Atkins was taken to the operating room to complete the abortion (by delivering her baby stillborn after a lethal injection), at which point she went into cardiac arrest. She was transported to the University of New Mexico hospital, where she died.

New Mexico’s KOB-4 reports that Keisha’s mother Tina Atkins and sister Nicole Atkins have filed a lawsuit against Boyd, SWO, UNM Health Systems, the UNM Board of Regents, the UNM Health Sciences Center, and pathologist Dr. Lauren Dvorscak.

The suit alleges that at the outset, SWO violated New Mexico’s Unfair Trade Practices Act by instructing Atkins “not to contact or consult any medical facility, hospital, doctor, emergency room or nurse outside of employees, agents and/or staff of the SWO clinic.” It also claims that Dvorscak assisted with a cover-up of her true cause of death by writing “a report listing the cause of death as 'natural' due to pregnancy.”

“Keisha Atkins' medical treatment was a series of negligence and malpractice which ultimately led to her untimely death – these actions were compounded by the fact that she was instructed to not seek emergency room care by Southwestern doctors,” Atkins' attorney Michael Seibel said in a statement. “We also have reason to believe that these parties conspired with UNM's Medical Investigator to conceal the cause of death from the abortion in order to protect each other's interests and long-standing relationships.”

A UNM spokesperson declined to comment to the Daily Caller about the suit, citing pending litigation and privacy rules.

Questions have swirled around the circumstances of Atkins’ abortion, death, and autopsy from the beginning. Operation Rescue, for instance, questioned how Akins ultimately reached the hospital, as SWO called an ambulance at 12:04 p.m. on February 3, but then cancelled it.

As previously covered by LifeSiteNews, while her autopsy said she “likely did have an infection from the abortion process,” UNM’s Office of the Medical Investigator ruled that Atkins’ official cause of death was “pulmonary thromboembolism” (PE), or blood clots in her lungs, that were “due to pregnancy.” In July, New Mexico Alliance for Life (NMAL) obtained emails in which UNM Health officials question the autopsy report. “Everything about her course was consistent with septic abortion → refractory septic cardiomyopathy → death,” UNM Health Emergency Medicine Dr. Trenton Wray wrote.

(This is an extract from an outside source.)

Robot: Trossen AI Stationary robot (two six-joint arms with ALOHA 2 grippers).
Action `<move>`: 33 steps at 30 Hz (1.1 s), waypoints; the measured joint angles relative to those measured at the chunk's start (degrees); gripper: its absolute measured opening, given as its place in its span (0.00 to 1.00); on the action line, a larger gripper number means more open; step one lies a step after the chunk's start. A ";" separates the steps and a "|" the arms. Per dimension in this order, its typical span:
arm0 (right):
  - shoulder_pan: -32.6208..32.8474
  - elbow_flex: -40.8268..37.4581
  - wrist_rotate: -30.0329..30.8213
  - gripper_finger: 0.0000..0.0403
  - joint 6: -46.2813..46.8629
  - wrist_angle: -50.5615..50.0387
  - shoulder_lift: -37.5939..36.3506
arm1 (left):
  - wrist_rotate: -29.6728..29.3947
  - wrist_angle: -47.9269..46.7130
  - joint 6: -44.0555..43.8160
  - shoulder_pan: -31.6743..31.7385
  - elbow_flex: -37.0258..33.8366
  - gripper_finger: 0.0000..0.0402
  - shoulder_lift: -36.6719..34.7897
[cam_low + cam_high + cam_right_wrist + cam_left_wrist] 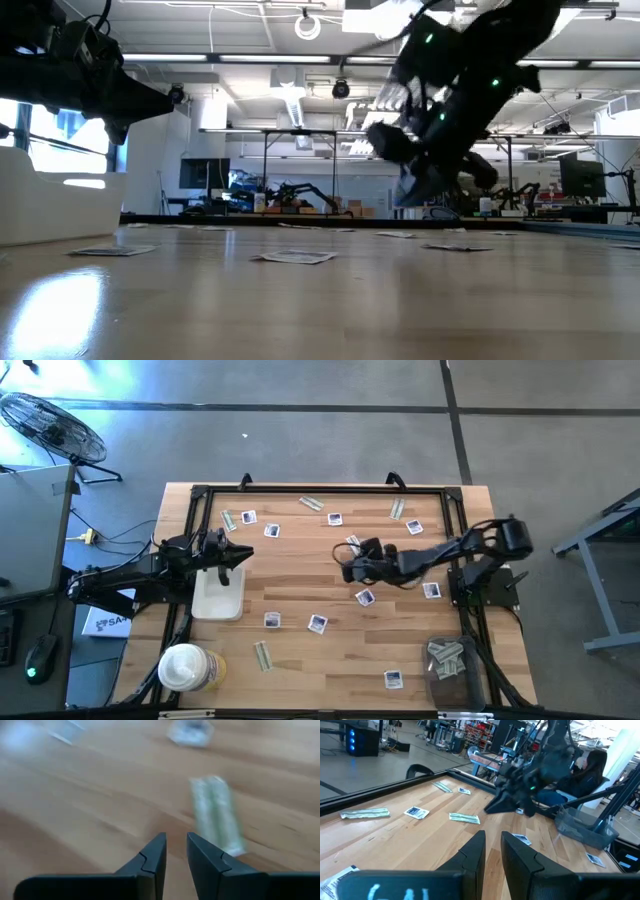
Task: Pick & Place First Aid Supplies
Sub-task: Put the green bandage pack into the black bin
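Packets of first aid supplies lie scattered flat over my wooden table [300, 650]; square white ones with dark print sit at the far left [271, 530], near the middle of the far side [334, 519], just beside my right arm [365, 597] and along the near half [317, 624], with one more close to the near edge [393, 679]; narrow grey-green strips lie among them, one on the far side [311, 503] with its long axis running slantwise across the table, another at the near left [262, 655] with its long axis running roughly from far to near; a heap of strips already rests in the dark bin [447, 659] at the near right corner.

My right pincer [347, 560] is stretched to the middle of the table, above the boards; its fingers [155, 857] stand a narrow gap apart and hold nothing; in its wrist view a single pale green strip [216, 814] lies on the wood just ahead of the fingertips, its long axis pointing nearly straight away from them, tilted a little to one side.

My left pincer [240, 553] waits over the white tray [220, 600] at the left side, its fingers [472, 857] likewise narrowly parted and empty; the round white-lidded tub [183, 667] stands at the near left corner.
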 joint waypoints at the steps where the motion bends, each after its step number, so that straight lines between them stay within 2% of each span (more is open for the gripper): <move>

“The autopsy diagnosis doesn't make sense to me. Who did the autopsy?” UNM Health radiologist Dr. Gary Hatch asked. “There was no massive PE [pulmonary thromboembolism] present at the time of scan. Period […] I am also confident there was no segmental or greater PE.”

In March, the New Mexico Medical Board opened an investigation into Boyd, deciding the allegations “warrant further formal review to determine whether the licensee is in violation of the Medical Practice Act.” Boyd is a former Baptist minister who has previously admitted, “Am I killing? Yes, I am. I know that,” and that he committed illegal abortions in the years before Roe v. Wade.